Directions for this task: Repeat word for word, please, only the lines from the one that includes "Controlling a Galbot" through the final line of the data.

..........

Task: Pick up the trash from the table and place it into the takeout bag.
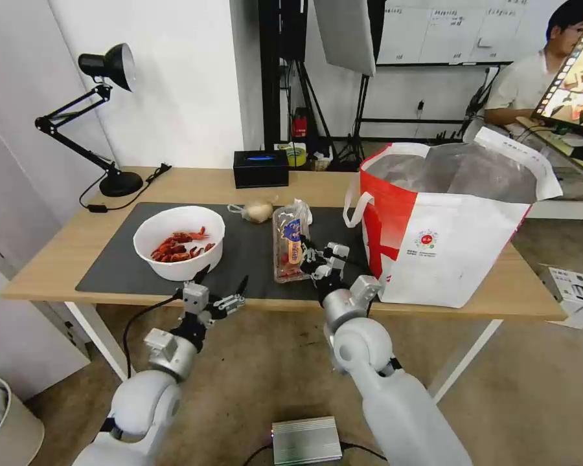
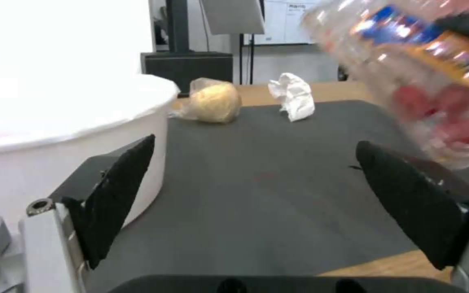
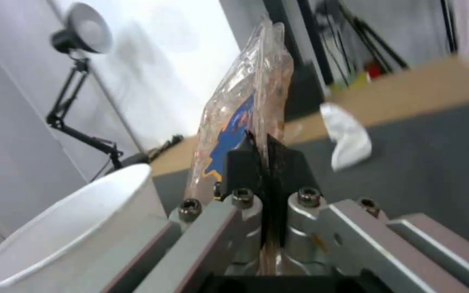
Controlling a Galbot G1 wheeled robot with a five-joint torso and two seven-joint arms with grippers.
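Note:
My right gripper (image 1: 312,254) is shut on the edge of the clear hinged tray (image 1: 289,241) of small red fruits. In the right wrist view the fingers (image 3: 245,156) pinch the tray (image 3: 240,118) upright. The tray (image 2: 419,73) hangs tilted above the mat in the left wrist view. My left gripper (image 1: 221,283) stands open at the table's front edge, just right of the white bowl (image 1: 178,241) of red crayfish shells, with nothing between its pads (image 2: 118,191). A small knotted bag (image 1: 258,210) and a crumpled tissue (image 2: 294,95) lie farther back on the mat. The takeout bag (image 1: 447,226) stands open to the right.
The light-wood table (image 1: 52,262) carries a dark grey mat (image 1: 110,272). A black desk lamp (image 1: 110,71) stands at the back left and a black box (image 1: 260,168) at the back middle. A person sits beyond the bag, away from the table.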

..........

Solution to this problem:
Controlling a Galbot G1 wheeled robot with a five-joint torso and two seven-joint arms with grippers.
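Note:
My right gripper (image 1: 312,254) is shut on the edge of the clear hinged tray (image 1: 289,241) of small red fruits. In the right wrist view the fingers (image 3: 245,156) pinch the tray (image 3: 240,118) upright. The tray (image 2: 419,73) hangs tilted above the mat in the left wrist view. My left gripper (image 1: 221,283) stands open at the table's front edge, just right of the white bowl (image 1: 178,241) of red crayfish shells, with nothing between its pads (image 2: 118,191). A small knotted bag (image 1: 258,210) and a crumpled tissue (image 2: 294,95) lie farther back on the mat. The takeout bag (image 1: 447,226) stands open to the right.
The light-wood table (image 1: 52,262) carries a dark grey mat (image 1: 110,272). A black desk lamp (image 1: 110,71) stands at the back left and a black box (image 1: 260,168) at the back middle. A person sits beyond the bag, away from the table.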

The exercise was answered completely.